En esta ocasión tenemos a un director aclamado, dos actores primerizos como protagonistas, y a San Francisco en los años 70, un lugar de ensueño en donde predominan los emprendimientos, las celebridades y las grandes aspiraciones de dos jóvenes que sueñan con Hollywood.

Tal es el marco de referencia de Licorice Pizza, la nueva propuesta cinematográfica del aclamado director Paul Thomas Anderson, quien nos ha traído historias inquietantes como El Hilo Fantasma y melodramas alocados como Magnolia. El realizador regresa con una historia entrañable sobre la conexión humana y el autodescubrimiento.
El guion nos relata las desventuras de Gary (Cooper Hoffman), un joven de 15 años cuyo mayor sueño es ya ser grande, y Alana (Alana Haim), una joven de veintitantos que tiene el gran anhelo de dejar de serlo. Porque finalmente en eso se resume su conflicto: uno tiene muy claras sus aspiraciones y se “adelanta” a su edad para ya ser exitoso, mientras la otra no sabe bien qué quiere a pesar de estar en la edad en donde se supone que ya debería de estar construyendo su futuro.

Tal lucha de ideologías es el gran acierto de esta cinta, y nos hace creer en el magnetismo entre los dos protagonistas. Gary desea tener la experiencia sexual de Alana, y Alana busca la ambición y éxito de Gary.

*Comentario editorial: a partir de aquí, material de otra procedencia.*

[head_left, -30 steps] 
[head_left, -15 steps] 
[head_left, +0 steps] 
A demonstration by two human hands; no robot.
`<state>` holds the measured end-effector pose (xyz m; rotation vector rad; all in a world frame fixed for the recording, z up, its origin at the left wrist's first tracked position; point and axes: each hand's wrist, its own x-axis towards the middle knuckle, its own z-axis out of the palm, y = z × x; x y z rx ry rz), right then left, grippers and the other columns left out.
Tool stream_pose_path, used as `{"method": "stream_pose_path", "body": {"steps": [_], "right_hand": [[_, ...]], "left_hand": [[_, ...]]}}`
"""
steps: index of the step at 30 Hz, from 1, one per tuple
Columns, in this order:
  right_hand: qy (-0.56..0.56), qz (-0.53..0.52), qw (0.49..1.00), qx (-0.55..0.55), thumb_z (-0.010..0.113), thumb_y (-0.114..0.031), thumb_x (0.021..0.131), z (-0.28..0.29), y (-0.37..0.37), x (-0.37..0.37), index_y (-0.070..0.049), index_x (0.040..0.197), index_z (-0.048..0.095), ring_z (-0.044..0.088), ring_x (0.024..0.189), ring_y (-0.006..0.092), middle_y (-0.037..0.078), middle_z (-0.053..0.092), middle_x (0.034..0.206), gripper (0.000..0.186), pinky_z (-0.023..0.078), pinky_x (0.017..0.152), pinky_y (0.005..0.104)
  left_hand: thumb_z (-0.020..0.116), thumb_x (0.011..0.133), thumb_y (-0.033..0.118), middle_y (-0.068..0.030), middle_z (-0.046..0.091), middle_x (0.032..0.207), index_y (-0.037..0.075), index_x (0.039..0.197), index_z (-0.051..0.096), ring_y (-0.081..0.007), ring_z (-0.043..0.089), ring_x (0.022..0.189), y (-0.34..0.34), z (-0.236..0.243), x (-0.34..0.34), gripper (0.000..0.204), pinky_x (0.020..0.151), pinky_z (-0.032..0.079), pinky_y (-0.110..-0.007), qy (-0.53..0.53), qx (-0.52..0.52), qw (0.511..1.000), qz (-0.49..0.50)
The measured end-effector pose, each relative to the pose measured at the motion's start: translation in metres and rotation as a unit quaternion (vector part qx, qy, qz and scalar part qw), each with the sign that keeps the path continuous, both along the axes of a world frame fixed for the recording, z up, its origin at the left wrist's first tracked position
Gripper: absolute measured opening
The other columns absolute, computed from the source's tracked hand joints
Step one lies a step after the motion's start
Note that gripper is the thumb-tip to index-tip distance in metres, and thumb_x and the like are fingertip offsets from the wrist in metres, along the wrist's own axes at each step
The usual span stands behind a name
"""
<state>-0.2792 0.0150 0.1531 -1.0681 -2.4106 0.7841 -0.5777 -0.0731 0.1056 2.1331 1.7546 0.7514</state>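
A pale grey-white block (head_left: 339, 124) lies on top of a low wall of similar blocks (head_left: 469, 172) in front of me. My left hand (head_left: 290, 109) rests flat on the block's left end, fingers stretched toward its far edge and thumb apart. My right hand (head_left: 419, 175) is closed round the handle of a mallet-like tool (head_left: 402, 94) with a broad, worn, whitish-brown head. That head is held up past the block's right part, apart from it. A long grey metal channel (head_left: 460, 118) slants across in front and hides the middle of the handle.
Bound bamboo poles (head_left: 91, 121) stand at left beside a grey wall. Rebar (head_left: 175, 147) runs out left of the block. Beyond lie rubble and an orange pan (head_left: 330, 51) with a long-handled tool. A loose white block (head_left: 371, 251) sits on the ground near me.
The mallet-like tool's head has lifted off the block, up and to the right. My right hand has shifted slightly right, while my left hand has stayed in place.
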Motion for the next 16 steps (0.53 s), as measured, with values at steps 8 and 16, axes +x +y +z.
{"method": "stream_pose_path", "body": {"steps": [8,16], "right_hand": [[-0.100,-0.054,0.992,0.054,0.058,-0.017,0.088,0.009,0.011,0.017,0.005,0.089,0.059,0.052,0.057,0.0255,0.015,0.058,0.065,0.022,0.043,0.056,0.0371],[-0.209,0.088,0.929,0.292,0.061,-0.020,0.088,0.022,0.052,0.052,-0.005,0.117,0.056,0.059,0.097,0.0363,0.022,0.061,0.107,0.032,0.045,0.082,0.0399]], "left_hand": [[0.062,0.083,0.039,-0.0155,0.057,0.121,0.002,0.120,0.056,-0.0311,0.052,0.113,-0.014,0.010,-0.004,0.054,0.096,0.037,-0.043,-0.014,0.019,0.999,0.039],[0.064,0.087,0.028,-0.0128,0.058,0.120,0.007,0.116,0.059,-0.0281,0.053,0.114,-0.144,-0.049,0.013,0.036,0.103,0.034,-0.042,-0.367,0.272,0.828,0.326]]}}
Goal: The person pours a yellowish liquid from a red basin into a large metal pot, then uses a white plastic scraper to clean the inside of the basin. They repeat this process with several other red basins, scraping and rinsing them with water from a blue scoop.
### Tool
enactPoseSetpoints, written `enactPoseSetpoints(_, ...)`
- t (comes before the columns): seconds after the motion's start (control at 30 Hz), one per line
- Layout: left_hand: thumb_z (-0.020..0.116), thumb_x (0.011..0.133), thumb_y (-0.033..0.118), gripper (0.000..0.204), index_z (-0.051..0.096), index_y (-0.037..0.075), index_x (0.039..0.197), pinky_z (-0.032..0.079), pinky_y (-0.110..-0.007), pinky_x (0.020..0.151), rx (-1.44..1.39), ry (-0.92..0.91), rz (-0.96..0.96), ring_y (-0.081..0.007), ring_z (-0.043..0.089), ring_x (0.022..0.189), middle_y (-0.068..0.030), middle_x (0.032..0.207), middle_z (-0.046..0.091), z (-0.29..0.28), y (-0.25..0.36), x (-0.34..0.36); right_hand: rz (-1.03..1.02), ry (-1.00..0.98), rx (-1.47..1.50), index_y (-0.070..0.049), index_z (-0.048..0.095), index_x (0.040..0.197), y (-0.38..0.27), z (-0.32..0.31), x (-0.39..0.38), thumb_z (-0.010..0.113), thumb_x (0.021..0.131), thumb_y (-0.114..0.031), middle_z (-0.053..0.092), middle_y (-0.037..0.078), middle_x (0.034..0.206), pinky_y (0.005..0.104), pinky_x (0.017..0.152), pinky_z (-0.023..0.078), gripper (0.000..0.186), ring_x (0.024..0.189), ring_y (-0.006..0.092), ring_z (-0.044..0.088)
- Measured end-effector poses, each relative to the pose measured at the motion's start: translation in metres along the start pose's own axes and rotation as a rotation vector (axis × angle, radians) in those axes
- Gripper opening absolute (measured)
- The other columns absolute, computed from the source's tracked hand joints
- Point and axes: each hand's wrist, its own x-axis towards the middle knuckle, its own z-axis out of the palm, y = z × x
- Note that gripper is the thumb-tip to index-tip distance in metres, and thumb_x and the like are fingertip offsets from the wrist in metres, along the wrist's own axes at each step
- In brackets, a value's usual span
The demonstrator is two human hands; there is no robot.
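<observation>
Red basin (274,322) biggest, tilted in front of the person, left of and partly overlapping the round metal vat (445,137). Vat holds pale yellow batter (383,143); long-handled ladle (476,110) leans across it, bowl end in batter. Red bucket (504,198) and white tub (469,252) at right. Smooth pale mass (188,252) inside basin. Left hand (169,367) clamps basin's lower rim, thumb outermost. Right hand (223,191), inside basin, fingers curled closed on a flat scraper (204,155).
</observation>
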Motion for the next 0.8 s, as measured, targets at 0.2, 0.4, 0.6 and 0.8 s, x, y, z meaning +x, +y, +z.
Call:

Aquella travesía por sus prioridades los hace conectar, e incluso debatir sobre si su conexión intelectual e intereses románticos son capaces de sobreponerse a las hormonas y la diferencia de edad.

Disfrazada bajo el telón de una comedia romántica, Anderson nos plantea como eje central el descubrirse a través de las otras personas, así como el desarrollo de un universo lleno de oportunidades pero también de estafas, excentricidades y libertades de la década de los 70 en California. La película no solo vale por su naturalidad y sus dilemas existenciales, sino también por las situaciones extraordinarias que le ocurren a los protagonistas, y la fuerza de la relación entre los dos protagonistas, una dinámica perfectamente retratada en su secuencia inicial.

A pesar de sus múltiples aciertos—entre ellos una aparición inolvidable de Bradley Cooper—, el largometraje peca en perder su aire libertino al final de su segundo acto, cuando deja de jugar sus cartas a la perfección. Sin embargo, el tercer acto reclama el podio con un cierre casi perfecto para lo que se narra.

Con una propuesta inteligente, divertida y fresca, P.T. Anderson nos recuerda el por qué de su éxito, con una historia en apariencia simple pero con elementos inmensos que resuenan bastante con los dilemas generacionales de nuestra época.